[Work instruction]
Lines of the material that include the string "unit" should be returned.

----

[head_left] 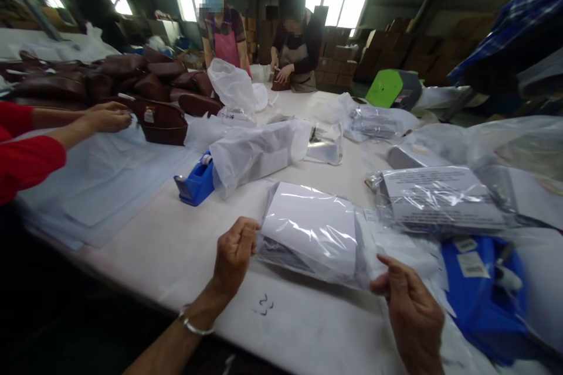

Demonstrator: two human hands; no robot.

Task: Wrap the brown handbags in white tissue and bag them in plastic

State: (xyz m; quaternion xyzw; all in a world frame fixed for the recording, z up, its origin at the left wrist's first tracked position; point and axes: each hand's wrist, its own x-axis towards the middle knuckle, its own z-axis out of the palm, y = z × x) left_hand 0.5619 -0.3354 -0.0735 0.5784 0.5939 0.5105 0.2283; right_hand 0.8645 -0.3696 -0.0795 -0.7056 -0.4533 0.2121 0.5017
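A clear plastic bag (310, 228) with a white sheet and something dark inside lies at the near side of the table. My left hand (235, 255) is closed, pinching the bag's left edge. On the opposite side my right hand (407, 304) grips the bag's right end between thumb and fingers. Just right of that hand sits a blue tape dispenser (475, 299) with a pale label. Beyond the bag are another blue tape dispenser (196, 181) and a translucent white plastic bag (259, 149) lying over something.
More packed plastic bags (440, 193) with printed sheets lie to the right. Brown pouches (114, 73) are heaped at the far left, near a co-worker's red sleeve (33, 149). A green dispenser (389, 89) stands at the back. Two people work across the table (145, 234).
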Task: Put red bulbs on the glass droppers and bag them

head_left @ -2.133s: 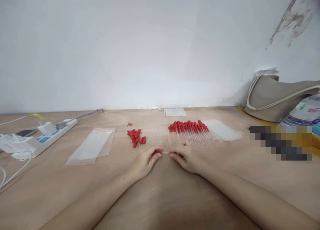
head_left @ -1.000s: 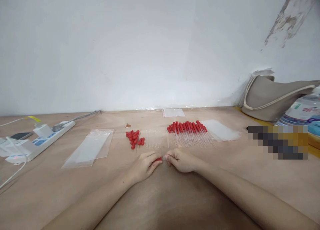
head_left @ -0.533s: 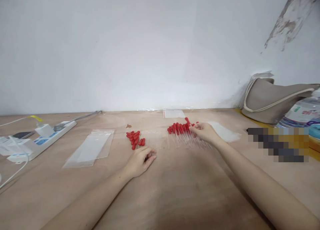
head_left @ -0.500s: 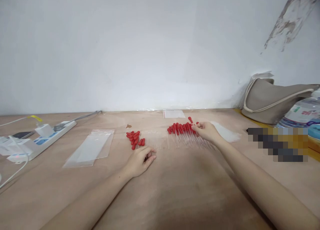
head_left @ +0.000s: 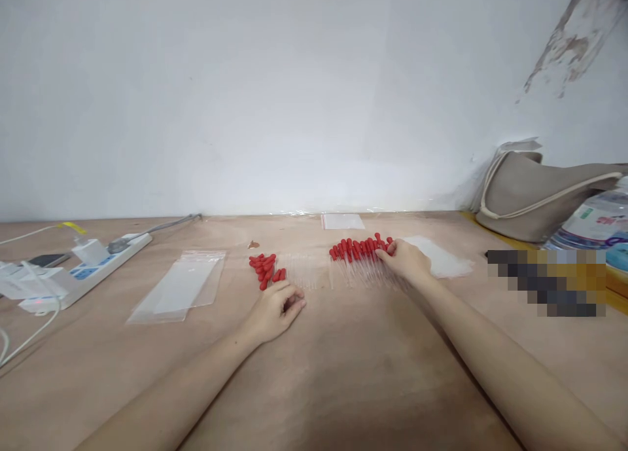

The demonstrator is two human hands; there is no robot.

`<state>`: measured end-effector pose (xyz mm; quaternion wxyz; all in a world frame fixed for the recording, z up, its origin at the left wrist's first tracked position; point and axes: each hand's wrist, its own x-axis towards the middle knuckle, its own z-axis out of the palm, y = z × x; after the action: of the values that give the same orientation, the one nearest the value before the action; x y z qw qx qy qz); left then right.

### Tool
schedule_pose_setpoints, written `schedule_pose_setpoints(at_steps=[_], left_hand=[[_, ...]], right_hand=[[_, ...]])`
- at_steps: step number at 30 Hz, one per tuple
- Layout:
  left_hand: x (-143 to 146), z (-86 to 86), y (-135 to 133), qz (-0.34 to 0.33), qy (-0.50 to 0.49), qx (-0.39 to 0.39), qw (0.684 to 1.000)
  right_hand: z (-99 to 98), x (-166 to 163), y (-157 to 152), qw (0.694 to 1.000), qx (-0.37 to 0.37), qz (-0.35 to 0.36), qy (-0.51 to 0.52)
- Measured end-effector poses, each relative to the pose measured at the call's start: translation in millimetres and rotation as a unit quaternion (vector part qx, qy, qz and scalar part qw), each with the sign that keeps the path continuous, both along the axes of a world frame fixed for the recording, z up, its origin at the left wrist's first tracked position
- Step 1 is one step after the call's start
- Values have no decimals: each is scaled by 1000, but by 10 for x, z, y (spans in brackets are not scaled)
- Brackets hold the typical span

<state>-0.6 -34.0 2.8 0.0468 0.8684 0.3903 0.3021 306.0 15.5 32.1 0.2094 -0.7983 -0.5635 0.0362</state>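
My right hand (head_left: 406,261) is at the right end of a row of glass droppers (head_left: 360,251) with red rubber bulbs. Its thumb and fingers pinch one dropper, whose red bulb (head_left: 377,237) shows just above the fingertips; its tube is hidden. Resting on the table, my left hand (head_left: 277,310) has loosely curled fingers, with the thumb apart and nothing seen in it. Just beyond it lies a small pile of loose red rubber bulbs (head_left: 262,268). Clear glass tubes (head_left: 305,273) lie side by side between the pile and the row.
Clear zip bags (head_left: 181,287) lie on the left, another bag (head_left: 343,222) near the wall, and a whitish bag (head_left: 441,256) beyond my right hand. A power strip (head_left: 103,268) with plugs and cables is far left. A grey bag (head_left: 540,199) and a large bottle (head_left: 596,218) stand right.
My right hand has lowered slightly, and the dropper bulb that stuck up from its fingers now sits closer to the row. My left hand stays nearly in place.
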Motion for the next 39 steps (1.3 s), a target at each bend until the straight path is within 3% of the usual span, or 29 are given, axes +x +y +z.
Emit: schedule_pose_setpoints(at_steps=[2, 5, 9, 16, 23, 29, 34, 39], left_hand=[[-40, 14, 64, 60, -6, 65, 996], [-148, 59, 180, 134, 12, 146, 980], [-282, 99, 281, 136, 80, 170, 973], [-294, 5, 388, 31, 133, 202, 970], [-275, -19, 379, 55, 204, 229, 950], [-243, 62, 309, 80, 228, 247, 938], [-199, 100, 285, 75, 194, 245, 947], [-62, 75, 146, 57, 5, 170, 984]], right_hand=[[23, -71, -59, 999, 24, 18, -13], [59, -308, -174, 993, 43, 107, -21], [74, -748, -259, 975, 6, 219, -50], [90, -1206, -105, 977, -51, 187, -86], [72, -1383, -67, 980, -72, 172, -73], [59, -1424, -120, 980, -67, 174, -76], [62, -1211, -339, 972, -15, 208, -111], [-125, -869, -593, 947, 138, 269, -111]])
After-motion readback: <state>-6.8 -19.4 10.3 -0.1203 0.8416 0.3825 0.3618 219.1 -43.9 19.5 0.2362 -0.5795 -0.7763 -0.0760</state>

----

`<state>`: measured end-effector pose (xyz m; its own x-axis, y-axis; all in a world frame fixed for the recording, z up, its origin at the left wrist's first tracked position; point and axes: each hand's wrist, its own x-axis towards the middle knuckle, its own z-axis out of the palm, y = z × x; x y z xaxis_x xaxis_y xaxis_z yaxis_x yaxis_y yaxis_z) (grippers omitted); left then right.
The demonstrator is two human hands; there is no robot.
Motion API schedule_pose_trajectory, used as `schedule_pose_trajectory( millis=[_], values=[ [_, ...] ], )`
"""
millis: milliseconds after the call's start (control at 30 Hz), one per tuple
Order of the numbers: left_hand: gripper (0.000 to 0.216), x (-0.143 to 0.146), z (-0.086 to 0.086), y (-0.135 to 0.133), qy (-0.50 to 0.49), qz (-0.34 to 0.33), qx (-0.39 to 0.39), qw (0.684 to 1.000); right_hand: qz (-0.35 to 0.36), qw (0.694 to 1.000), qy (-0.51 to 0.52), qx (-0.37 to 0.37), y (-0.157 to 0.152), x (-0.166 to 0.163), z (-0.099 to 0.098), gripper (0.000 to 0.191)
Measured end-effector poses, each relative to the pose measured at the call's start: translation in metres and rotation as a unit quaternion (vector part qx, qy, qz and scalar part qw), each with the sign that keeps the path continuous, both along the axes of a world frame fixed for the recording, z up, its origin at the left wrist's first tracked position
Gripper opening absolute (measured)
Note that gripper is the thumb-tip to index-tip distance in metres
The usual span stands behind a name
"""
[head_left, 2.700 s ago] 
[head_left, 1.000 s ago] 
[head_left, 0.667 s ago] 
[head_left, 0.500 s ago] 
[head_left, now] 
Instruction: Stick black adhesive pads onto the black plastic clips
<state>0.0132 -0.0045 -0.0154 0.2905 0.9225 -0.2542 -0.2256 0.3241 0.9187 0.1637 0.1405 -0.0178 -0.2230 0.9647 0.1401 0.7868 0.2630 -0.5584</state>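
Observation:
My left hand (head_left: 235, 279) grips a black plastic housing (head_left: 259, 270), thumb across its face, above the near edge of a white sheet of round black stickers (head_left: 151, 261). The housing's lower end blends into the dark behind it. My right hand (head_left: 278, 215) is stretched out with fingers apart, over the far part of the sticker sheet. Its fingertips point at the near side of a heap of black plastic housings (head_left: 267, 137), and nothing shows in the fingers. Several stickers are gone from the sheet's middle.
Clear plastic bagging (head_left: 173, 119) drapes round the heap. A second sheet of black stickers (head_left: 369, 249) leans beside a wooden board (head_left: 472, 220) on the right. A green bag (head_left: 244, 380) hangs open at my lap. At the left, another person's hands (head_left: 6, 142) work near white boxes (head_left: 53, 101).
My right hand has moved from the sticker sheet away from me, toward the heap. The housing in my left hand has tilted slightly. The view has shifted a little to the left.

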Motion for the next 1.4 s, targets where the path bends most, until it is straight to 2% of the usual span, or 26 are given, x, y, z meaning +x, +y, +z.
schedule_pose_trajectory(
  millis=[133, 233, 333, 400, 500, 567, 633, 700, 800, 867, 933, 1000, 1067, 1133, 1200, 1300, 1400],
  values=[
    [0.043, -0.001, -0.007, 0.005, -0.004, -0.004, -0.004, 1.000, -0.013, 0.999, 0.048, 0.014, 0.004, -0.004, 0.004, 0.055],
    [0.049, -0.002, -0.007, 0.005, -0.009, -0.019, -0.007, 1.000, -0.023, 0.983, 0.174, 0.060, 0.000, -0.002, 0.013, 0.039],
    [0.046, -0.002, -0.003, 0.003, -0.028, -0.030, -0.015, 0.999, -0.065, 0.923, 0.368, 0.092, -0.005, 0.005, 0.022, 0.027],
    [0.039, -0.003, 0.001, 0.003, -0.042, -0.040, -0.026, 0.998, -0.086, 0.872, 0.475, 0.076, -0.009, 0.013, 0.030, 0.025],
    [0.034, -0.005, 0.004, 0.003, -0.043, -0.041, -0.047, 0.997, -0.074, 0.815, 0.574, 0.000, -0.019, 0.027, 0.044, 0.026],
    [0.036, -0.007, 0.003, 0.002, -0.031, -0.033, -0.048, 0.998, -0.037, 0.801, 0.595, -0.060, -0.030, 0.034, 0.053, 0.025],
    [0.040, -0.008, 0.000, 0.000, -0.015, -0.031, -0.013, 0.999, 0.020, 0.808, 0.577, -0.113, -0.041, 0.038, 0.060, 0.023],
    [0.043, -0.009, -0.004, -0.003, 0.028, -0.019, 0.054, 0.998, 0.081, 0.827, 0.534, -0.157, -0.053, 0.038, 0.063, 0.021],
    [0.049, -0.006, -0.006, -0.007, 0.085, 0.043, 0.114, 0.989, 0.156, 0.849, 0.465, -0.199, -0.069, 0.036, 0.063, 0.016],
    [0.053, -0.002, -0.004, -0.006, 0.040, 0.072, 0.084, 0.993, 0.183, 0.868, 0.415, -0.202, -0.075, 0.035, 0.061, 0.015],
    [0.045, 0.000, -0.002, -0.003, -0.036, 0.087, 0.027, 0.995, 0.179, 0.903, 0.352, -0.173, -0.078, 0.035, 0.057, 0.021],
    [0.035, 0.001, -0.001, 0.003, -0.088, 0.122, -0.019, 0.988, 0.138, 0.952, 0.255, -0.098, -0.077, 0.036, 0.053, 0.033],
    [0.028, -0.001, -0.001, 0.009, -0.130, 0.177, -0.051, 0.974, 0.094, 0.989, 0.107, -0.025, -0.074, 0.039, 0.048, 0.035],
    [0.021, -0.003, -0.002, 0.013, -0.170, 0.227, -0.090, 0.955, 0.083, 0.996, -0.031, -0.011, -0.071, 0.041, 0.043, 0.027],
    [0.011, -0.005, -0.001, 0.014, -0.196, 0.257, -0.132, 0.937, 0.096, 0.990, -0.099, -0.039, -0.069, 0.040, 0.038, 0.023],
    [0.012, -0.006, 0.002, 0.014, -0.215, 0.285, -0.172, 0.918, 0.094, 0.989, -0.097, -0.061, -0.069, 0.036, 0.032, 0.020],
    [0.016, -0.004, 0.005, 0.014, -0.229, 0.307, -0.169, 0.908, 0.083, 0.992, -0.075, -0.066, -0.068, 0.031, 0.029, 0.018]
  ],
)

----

[Answer for the task]
- Measured end-effector poses, each relative to the pose measured at the call's start: translation in millimetres and rotation as a unit quaternion (vector part qx, qy, qz and scalar part qw), each with the sign that keeps the path continuous, both along the axes of a world frame fixed for the recording, z up, its origin at the left wrist's first tracked position
Measured end-effector poses, each relative to the pose measured at the call's start: translation in metres and rotation as a unit quaternion (vector part qx, qy, qz and scalar part qw), each with the sign that keeps the path continuous, both along the axes of a world frame fixed for the recording, z up, its origin at the left wrist's first tracked position

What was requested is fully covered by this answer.